◆ What to work on:
Set down all of the data exactly as it appears.

◆ Stored data:
>>
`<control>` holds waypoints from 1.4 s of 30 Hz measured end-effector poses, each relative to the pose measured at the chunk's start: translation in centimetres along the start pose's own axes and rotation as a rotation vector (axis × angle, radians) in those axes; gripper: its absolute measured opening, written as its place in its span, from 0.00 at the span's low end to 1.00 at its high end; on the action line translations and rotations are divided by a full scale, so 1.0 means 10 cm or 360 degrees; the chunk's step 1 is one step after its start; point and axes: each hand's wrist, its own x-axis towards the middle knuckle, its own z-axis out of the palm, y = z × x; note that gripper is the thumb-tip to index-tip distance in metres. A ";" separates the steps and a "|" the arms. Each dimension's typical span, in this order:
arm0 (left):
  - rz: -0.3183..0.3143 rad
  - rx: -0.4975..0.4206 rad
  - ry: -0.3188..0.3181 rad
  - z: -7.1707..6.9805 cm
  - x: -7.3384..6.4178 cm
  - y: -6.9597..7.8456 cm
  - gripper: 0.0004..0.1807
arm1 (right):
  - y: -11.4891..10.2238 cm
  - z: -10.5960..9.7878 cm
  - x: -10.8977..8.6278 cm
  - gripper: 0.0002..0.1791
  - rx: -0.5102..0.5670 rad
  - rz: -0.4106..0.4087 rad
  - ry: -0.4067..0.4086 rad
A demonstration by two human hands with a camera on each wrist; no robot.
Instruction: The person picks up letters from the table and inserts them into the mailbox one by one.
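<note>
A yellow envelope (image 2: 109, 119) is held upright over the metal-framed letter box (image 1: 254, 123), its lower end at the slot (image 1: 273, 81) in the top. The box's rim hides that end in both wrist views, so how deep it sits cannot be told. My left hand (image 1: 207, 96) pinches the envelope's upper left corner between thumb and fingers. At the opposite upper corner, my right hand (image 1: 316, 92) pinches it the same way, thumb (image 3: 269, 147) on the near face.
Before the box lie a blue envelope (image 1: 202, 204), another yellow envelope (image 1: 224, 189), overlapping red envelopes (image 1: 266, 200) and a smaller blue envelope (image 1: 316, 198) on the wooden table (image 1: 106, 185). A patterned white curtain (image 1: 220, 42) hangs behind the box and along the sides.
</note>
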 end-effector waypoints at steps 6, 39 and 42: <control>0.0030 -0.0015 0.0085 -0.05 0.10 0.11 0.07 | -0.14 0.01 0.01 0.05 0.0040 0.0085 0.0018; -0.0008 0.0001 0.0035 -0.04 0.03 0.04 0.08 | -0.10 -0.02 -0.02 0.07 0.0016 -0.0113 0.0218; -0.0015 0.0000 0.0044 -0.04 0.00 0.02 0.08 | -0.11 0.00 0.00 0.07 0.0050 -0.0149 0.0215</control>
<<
◆ Task output:
`<control>` holds waypoints from 1.4 s of 30 Hz measured end-effector poses, each relative to the pose measured at the chunk's start: translation in centimetres along the start pose's own axes and rotation as a rotation vector (axis × angle, radians) in those axes; gripper: its absolute measured opening, written as its place in its span, from 0.00 at the span's low end to 1.00 at its high end; on the action line translations and rotations are divided by a full scale, so 1.0 means 10 cm or 360 degrees; the chunk's step 1 is one step after its start; point and axes: each hand's wrist, its own x-axis towards the middle knuckle, its own z-axis out of the palm, y = z × x; note that gripper is the thumb-tip to index-tip distance in metres. A ";" separates the steps and a "|" the arms. Each dimension's typical span, in this order:
arm0 (left):
  - rz: -0.3183..0.3143 rad
  - rx: -0.4975..0.4206 rad
  - ry: -0.3188..0.3181 rad
  - z: -7.1707..6.9805 cm
  - x: -7.3384..6.4178 cm
  - y: -6.9597..7.8456 cm
  - gripper: 0.0004..0.1807
arm1 (right):
  - y: -11.4891..10.2238 cm
  - z: -10.5960..9.7878 cm
  - x: -10.8977..8.6278 cm
  - gripper: 0.0002..0.1791
  - rx: -0.5102..0.5670 rad
  - rz: -0.4106..0.4087 rad
  - ry: -0.4067..0.4086 rad
A demonstration by two human hands with a camera on each wrist; no robot.
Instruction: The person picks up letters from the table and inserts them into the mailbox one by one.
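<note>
A yellow envelope (image 2: 109, 119) is held upright over the metal-framed letter box (image 1: 254, 123), its lower end at the slot (image 1: 273, 81) in the top. The box's rim hides that end in both wrist views, so how deep it sits cannot be told. My left hand (image 1: 207, 96) pinches the envelope's upper left corner between thumb and fingers. At the opposite upper corner, my right hand (image 1: 316, 92) pinches it the same way, thumb (image 3: 269, 147) on the near face.
Before the box lie a blue envelope (image 1: 202, 204), another yellow envelope (image 1: 224, 189), overlapping red envelopes (image 1: 266, 200) and a smaller blue envelope (image 1: 316, 198) on the wooden table (image 1: 106, 185). A patterned white curtain (image 1: 220, 42) hangs behind the box and along the sides.
</note>
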 end-effector waypoints at steps 6, 39 and 42: <control>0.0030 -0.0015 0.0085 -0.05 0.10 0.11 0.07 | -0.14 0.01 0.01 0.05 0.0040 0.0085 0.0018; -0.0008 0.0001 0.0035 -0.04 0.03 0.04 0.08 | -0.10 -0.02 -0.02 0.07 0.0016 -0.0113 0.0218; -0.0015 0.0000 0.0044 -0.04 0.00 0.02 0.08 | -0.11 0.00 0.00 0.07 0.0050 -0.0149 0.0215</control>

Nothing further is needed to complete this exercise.